Exercise: Only the lines from the start of the entries through the line with "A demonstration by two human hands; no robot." are wanted; please output them exactly.

[Supplied material — start]

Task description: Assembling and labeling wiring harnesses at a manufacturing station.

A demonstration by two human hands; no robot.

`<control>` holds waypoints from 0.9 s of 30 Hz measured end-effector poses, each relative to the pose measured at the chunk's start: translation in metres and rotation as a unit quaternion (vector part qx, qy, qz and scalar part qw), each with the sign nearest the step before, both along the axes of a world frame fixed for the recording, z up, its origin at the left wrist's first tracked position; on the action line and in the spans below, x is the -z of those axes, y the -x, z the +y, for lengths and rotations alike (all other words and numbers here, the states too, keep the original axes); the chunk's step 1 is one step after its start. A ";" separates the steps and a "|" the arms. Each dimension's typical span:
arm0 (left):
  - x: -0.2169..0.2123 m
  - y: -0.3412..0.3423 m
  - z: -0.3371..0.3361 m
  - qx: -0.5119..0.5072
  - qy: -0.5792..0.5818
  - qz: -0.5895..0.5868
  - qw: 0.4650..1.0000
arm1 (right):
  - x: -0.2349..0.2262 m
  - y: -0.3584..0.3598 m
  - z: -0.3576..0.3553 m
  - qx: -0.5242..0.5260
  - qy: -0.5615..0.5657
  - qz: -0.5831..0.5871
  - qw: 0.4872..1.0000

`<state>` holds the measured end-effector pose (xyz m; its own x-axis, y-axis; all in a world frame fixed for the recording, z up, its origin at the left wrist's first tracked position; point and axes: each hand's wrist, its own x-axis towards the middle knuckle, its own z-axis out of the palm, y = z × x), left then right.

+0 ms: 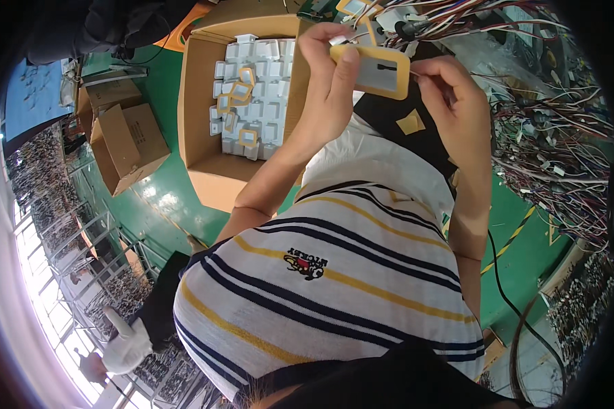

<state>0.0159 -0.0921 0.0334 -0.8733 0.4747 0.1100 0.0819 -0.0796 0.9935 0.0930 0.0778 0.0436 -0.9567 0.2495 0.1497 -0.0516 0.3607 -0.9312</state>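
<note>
One green floor (515, 262) spreads beneath the scene I follow from my remote post, with the wearer's striped shirt (361, 252) filling the centre of my head view. At right, a tangle of coloured wires (552, 146) runs up toward the top edge. At upper left stands an open carton (215, 187) of white parts (252, 109), several smaller yellow-edged frames (249, 138) lying on top; a second carton (129, 140) sits farther left. Above the lap, my left hand (331, 78) is closed on the left end of a yellow-bordered panel (370, 71), thumb pressed on its near face, fingers behind. My right hand (456, 92) is at the panel's right edge, thumb and forefinger drawn nearly together; I cannot tell whether they pinch the rim or something thin beside it. The panel is raised between the two hands, well to the right of the carton, its pale window carrying a small dark mark. Just below it, a yellow piece (411, 123) lies on a dark surface (382, 111).
</note>
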 end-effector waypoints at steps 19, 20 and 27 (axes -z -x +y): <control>-0.003 0.004 0.018 0.122 0.168 0.237 0.949 | -0.035 -0.002 -0.006 -0.050 -0.220 0.138 0.964; -0.005 -0.001 0.019 0.116 0.121 0.245 0.955 | -0.034 -0.005 -0.011 -0.097 -0.218 0.141 0.961; -0.037 0.005 -0.002 0.110 0.178 0.254 0.944 | -0.034 -0.056 0.048 0.002 -0.424 -0.058 0.904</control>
<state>0.0112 -0.0938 0.0705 -0.6266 0.7241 0.2882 0.5758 0.1810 0.7973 0.1493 0.1260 0.0772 -0.9775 0.0959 0.1881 0.0316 0.9473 -0.3189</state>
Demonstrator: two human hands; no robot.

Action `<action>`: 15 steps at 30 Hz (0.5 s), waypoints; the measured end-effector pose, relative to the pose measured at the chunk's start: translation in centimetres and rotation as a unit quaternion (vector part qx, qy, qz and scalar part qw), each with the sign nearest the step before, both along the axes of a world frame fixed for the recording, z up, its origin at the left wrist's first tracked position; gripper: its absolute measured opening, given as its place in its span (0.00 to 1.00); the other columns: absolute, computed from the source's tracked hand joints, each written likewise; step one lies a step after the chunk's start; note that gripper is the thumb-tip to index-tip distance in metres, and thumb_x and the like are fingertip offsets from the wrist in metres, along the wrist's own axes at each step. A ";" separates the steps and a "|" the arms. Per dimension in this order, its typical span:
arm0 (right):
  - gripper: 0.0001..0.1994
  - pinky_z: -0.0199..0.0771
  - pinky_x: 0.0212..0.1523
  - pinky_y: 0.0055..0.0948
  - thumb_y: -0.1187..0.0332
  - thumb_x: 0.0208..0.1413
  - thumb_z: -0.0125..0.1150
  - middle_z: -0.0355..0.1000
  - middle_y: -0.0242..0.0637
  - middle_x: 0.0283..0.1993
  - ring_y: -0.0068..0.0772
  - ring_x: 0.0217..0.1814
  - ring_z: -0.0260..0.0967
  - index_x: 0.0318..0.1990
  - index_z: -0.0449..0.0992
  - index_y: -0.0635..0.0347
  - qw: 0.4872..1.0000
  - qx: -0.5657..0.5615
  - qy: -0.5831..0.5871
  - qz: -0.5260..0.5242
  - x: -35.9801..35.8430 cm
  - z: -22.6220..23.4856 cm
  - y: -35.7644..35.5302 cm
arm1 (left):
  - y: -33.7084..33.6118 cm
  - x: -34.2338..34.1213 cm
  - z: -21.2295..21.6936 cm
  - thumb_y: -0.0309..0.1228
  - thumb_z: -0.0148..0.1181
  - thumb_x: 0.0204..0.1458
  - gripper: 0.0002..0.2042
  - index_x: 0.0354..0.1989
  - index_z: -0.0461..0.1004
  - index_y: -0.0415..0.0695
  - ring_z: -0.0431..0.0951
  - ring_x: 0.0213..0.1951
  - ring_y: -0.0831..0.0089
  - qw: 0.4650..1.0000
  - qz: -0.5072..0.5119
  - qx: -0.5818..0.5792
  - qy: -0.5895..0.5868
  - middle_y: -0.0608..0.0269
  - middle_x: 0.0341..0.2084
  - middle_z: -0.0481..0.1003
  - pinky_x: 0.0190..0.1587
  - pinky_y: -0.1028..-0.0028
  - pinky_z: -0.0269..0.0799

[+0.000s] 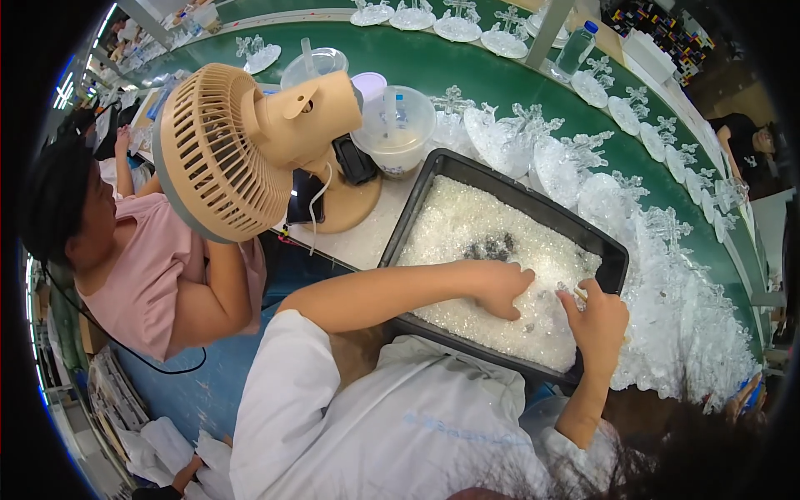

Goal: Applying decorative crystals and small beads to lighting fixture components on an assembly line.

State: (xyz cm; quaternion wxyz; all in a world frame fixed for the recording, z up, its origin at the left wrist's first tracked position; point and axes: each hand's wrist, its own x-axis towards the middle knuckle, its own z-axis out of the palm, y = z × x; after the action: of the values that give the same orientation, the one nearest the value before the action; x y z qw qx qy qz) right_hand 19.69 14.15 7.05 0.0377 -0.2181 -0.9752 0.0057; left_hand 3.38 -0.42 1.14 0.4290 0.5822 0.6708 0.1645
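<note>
A black rectangular tray (pixel 612 250) in front of me holds a bed of small clear and whitish granules (pixel 454 221), with a dark patch near the middle. My left hand (pixel 502 287) reaches across the tray, its thumb and fingers apart, low over the granules. At the tray's right side my right hand (pixel 600 323) has its thumb and fingers bent around something small. A thin yellowish edge shows by its fingertips, but I cannot make out the thing's kind. Small clear pieces lie among the granules between the two hands.
A beige fan (pixel 225 154) stands left of the tray, near a lidded plastic tub (pixel 393 133) and a dark phone (pixel 306 198). Clear cross-shaped ornaments (pixel 554 171) crowd the right side and line the green belt (pixel 350 35). A person in pink (pixel 167 275) sits at left.
</note>
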 end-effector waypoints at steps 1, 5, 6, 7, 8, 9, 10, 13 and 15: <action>0.18 0.69 0.25 0.44 0.50 0.50 0.69 0.72 0.44 0.17 0.51 0.22 0.73 0.31 0.77 0.57 1.000 0.020 0.006 -0.001 0.1 -0.1 0.0 | 0.2 0.1 0.2 0.40 0.63 0.50 0.30 0.58 0.63 0.35 0.78 0.46 0.48 1.000 0.010 -0.001 0.011 0.34 0.49 0.70 0.48 0.56 0.73; 0.17 0.70 0.25 0.43 0.53 0.52 0.68 0.71 0.45 0.18 0.52 0.23 0.73 0.25 0.78 0.58 0.999 0.001 0.034 -0.010 0.4 -0.1 -0.1 | 1.0 -0.6 1.4 0.40 0.64 0.51 0.29 0.57 0.64 0.36 0.79 0.44 0.48 0.980 0.044 0.023 -0.191 0.37 0.48 0.71 0.48 0.57 0.74; 0.17 0.69 0.25 0.43 0.53 0.53 0.67 0.71 0.47 0.18 0.52 0.23 0.73 0.24 0.78 0.59 0.999 -0.037 0.035 -0.016 0.5 0.0 -0.1 | 1.1 -1.0 1.7 0.40 0.64 0.51 0.28 0.57 0.65 0.37 0.79 0.43 0.47 0.960 0.040 0.026 -0.277 0.39 0.48 0.72 0.48 0.57 0.74; 0.17 0.69 0.25 0.43 0.54 0.54 0.66 0.71 0.48 0.18 0.53 0.24 0.72 0.24 0.78 0.59 0.996 -0.074 0.035 -0.023 0.6 0.0 -0.1 | 1.1 -1.5 1.9 0.40 0.64 0.51 0.28 0.57 0.65 0.37 0.79 0.43 0.47 0.963 0.053 0.010 -0.263 0.39 0.48 0.72 0.48 0.57 0.74; 0.17 0.69 0.25 0.43 0.54 0.54 0.66 0.71 0.48 0.18 0.53 0.24 0.72 0.24 0.78 0.59 0.997 -0.071 0.037 -0.014 0.8 0.1 -0.2 | 1.1 -1.9 1.9 0.41 0.63 0.52 0.28 0.57 0.65 0.38 0.78 0.44 0.46 0.965 0.066 0.031 -0.253 0.40 0.48 0.72 0.48 0.57 0.73; 0.16 0.68 0.25 0.43 0.56 0.55 0.65 0.71 0.48 0.19 0.53 0.24 0.72 0.26 0.79 0.60 0.997 -0.071 0.029 -0.006 0.9 0.2 -0.3 | 1.0 -2.1 1.9 0.42 0.63 0.53 0.27 0.56 0.66 0.39 0.78 0.44 0.45 0.962 0.077 0.069 -0.252 0.41 0.48 0.72 0.49 0.57 0.73; 0.15 0.67 0.25 0.44 0.57 0.56 0.64 0.71 0.49 0.19 0.54 0.24 0.72 0.28 0.80 0.60 0.998 -0.062 0.017 -0.006 1.1 0.4 -0.5 | 0.8 -2.2 1.8 0.42 0.63 0.53 0.27 0.56 0.66 0.39 0.78 0.44 0.45 0.964 0.088 0.055 -0.246 0.41 0.48 0.72 0.49 0.57 0.73; 0.11 0.64 0.22 0.41 0.62 0.56 0.65 0.70 0.49 0.19 0.52 0.20 0.69 0.31 0.80 0.61 0.995 -0.039 0.088 -0.010 1.5 0.6 -1.2 | 0.7 -2.1 1.0 0.45 0.61 0.55 0.27 0.57 0.67 0.38 0.77 0.48 0.46 0.971 0.127 0.203 -0.008 0.40 0.46 0.73 0.51 0.59 0.72; 0.10 0.63 0.21 0.40 0.64 0.57 0.65 0.70 0.49 0.19 0.52 0.19 0.68 0.32 0.80 0.62 0.989 -0.041 0.143 0.010 1.6 0.6 -1.9 | 0.9 -1.9 0.5 0.47 0.58 0.57 0.28 0.58 0.66 0.36 0.75 0.52 0.47 0.971 0.154 0.178 -0.032 0.37 0.47 0.74 0.54 0.60 0.70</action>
State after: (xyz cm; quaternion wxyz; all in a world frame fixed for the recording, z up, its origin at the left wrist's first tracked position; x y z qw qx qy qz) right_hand 21.31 12.28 7.66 0.1679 -0.2062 -0.9609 0.0776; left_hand 1.46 0.44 1.65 0.3094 0.5333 0.6982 0.3639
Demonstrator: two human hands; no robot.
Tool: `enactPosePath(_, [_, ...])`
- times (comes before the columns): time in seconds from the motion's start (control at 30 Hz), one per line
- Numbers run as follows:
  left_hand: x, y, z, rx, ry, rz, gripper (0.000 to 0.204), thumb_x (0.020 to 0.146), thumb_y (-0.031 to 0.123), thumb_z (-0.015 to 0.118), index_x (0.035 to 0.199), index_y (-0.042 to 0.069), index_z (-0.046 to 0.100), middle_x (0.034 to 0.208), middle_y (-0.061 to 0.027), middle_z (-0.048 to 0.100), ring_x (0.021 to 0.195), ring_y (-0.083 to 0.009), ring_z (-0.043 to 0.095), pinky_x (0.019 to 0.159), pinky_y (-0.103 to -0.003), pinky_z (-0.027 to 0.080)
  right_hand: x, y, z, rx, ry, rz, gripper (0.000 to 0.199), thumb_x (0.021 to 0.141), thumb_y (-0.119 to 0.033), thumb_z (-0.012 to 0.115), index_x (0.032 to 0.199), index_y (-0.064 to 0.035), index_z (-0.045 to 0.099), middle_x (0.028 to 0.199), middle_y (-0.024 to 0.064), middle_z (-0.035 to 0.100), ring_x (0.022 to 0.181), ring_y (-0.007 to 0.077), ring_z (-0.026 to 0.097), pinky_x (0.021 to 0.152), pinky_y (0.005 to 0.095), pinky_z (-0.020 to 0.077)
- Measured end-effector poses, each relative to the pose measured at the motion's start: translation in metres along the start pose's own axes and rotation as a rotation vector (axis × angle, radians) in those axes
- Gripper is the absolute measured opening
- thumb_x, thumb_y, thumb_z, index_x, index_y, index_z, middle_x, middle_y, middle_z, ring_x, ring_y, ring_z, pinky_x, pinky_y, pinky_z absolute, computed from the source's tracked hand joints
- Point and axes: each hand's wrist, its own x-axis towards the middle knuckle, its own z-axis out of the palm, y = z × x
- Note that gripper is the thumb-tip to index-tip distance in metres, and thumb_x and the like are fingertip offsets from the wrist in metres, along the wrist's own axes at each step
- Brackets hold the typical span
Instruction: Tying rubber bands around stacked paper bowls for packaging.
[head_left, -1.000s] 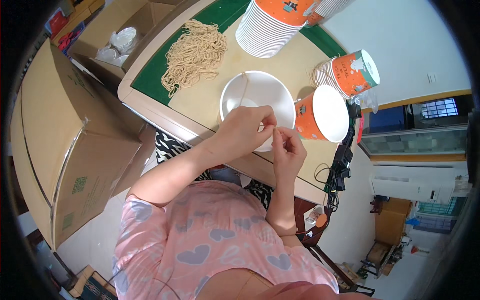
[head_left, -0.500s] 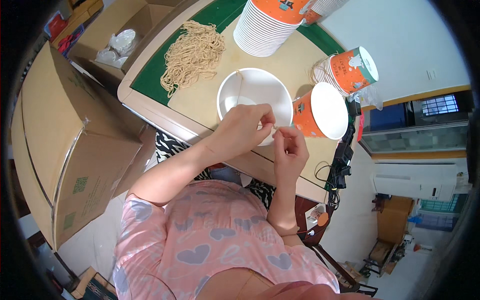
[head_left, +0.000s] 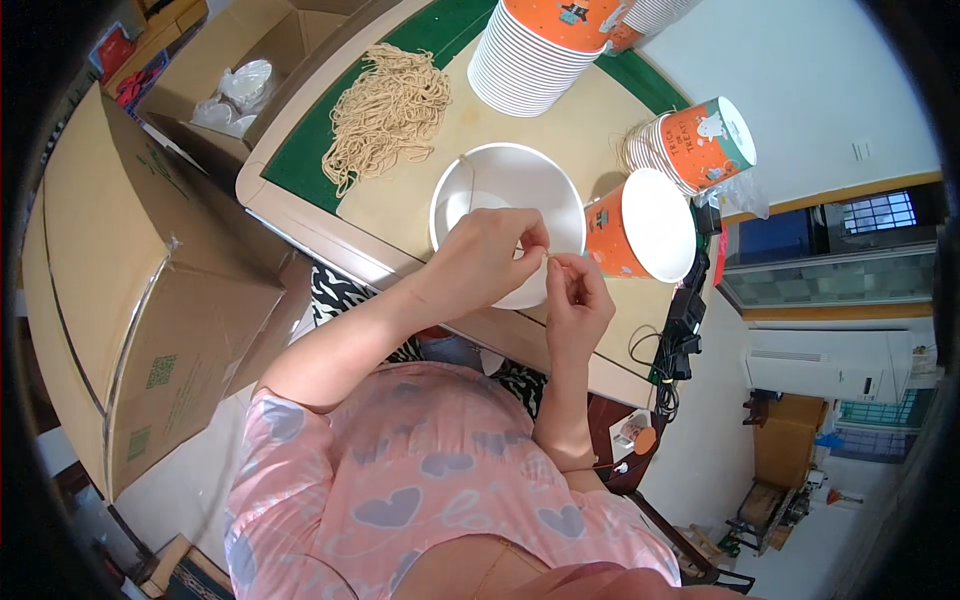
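Observation:
A paper bucket (head_left: 508, 165), white inside, stands in front of me with its mouth up. A thin tan cord (head_left: 473, 185) hangs from its far rim and runs down toward my hands. My left hand (head_left: 492, 252) is over the bucket's mouth, its thumb and forefinger pinched on the cord. Fingertip to fingertip with it, my right hand (head_left: 580, 300) pinches the cord's end at the near right rim. The fingers hide most of this end. A loose heap of tan cords (head_left: 385, 115) lies beyond the bucket to the left.
An orange bucket (head_left: 615, 235) lies tipped at the right, its white mouth toward me. Behind it is an orange stack (head_left: 705, 145) with cords hanging. A tall stack of buckets (head_left: 530, 75) stands at the back. Black adapters and cables (head_left: 685, 330) line the right edge; cardboard boxes (head_left: 150, 320) stand left.
The bucket has tilted or shifted slightly, its far rim sitting a little lower and more to the left in view. Both hands keep their pinch on the cord, almost in place.

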Motion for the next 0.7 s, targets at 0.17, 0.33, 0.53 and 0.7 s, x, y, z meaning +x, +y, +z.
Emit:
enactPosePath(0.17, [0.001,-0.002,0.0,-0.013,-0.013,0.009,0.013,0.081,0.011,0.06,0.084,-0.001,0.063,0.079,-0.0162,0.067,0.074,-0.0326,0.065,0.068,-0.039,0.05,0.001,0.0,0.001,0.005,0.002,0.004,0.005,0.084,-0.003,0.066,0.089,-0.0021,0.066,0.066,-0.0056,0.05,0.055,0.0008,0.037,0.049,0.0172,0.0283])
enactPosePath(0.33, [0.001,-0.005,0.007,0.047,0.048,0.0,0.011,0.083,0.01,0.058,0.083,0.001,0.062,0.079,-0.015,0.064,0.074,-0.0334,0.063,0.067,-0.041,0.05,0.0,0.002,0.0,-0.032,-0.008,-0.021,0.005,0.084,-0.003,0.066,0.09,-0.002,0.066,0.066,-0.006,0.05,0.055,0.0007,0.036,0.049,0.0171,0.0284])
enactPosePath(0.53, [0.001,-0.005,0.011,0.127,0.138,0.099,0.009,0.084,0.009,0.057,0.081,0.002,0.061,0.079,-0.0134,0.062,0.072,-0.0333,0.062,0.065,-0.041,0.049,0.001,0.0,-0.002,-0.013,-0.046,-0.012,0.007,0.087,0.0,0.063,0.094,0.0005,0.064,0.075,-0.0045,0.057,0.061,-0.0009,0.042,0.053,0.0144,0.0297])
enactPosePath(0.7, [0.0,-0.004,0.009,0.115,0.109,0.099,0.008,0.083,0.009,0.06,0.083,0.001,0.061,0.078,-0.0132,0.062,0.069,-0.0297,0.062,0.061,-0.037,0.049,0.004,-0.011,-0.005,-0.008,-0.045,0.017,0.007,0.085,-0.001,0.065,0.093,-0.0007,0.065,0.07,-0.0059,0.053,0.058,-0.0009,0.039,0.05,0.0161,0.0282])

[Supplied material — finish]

Response:
Task description: Assembling and labeling wiring harnesses at a manufacturing station.

A demonstration by two human hands; no robot.

Nothing more remains for this exercise.